Der Systemgastronom Andreas Haderer führte gegenüber dem „Standard“ am Freitag ein weiteres Argument an. Haderer, der für einen Möbelkonzern rund 50 Lokale führt, meinte, dass zwar von zehn Gästen neun Grillteller oder Schnitzel bestellten. Gäbe es jedoch nichts Veganes auf der Karte, würden alle zehn gemeinsam zu einem anderen Restaurant weiterziehen.

Lehrlinge nur mit heimischer (Fleisch-)Küche

Für etliche Restaurantbetreiberinnen und -betreiber stellt sich die Frage aber ohnehin nicht. Denn um Kochlehrlinge ausbilden zu dürfen, müssen sie heimische Küche anbieten. Peter Fankhauser etwa betreibt ein vegetarisches Restaurant und könne bei sich keine Kochlehrlinge aufnehmen, „weil wir keine österreichische Küche anbieten, in dem Sinne kein Fleisch verarbeiten und keinen Fisch verarbeiten.“ Das habe ihm die WKO Ende 2020 auf seine Anfrage mitgeteilt, sagte der Gastronom der APA.

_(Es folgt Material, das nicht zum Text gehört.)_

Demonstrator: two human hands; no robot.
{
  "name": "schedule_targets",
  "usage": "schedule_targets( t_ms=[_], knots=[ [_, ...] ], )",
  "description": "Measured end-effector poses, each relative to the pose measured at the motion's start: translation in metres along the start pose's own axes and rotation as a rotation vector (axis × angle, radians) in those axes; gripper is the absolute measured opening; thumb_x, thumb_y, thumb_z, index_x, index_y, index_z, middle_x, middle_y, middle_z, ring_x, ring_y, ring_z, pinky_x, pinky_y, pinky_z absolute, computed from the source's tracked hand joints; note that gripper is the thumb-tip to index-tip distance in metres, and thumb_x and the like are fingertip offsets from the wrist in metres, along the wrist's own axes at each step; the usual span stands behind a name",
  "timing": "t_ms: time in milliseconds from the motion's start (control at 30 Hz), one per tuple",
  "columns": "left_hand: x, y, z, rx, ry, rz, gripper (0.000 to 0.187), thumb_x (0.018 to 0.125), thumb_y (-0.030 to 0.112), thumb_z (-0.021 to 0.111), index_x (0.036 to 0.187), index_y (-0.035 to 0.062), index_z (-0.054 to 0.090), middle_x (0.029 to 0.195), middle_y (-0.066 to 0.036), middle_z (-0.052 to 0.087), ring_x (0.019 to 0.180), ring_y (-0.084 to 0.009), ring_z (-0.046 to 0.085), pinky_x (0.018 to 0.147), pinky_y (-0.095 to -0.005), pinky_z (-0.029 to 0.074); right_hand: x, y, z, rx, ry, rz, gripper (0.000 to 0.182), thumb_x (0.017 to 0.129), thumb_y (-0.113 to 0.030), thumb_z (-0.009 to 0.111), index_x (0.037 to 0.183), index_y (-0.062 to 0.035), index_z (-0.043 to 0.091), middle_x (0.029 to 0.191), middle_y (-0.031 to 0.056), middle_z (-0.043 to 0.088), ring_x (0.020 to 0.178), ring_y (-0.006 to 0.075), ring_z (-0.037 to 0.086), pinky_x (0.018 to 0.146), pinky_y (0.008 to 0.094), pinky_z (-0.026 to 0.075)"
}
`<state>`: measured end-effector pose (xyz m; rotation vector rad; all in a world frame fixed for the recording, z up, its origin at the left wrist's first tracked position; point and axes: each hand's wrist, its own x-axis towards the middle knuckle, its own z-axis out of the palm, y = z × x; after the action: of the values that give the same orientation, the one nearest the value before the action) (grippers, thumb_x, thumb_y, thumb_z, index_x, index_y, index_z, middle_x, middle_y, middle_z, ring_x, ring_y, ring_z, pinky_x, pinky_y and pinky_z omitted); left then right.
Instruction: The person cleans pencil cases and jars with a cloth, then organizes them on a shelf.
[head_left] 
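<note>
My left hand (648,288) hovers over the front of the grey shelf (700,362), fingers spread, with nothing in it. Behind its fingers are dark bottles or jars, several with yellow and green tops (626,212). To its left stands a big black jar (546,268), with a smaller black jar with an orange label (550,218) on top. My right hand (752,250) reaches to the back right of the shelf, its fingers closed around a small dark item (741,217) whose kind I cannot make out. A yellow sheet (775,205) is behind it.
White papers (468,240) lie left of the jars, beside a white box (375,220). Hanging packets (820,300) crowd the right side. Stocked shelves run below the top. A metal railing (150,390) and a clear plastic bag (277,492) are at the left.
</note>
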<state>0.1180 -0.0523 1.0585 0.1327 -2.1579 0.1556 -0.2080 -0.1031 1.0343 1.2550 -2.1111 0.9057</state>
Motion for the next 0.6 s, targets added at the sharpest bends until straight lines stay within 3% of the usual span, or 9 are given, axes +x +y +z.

Damit Gastronomiebetriebe überhaupt Lehrlinge ausbilden dürfen, müssen sie einen Antrag bei der WKO stellen. Diese prüft dann gemeinsam mit der Arbeiterkammer, ob der Betrieb die entsprechenden Voraussetzungen erfüllt. Angeschaut werde „insbesondere, ob die im Berufsbild vorgesehenen Lehrinhalte vermittelt werden können“, so die Kammer. Im Fall der Kochlehre müssen 70 Prozent der Gerichte auf der Speisekarte österreichisch sein, sagte ein Vertreter zum „Standard“.

Laut Ausbildungsverordnung bereiten Köchinnen und Köche „österreichische, regionale, saisonale und internationale Speisen“ zu. Einige der Speisen sind im Berufsbild auch konkret aufgelistet, so ist etwa das Zubereiten von Innereien, Fisch und Spezialsuppen wie Ochsenschwanzsuppe Teil der Ausbildung. Der Anteil tierischer Produkte in der derzeitigen Kochlehre sei schwer zu beziffern, hieß es vonseiten der WKO. Die Wiener Gastronomin Margit Stolzlechner, die selbst Lehrlinge ausbildet, schätzte den Anteil der Fleischkunde in der zuletzt 2018 adaptierten Ausbildung auf zwei Drittel. Vegetarisch und vegan seien abseits von Beilagen „nicht existent“.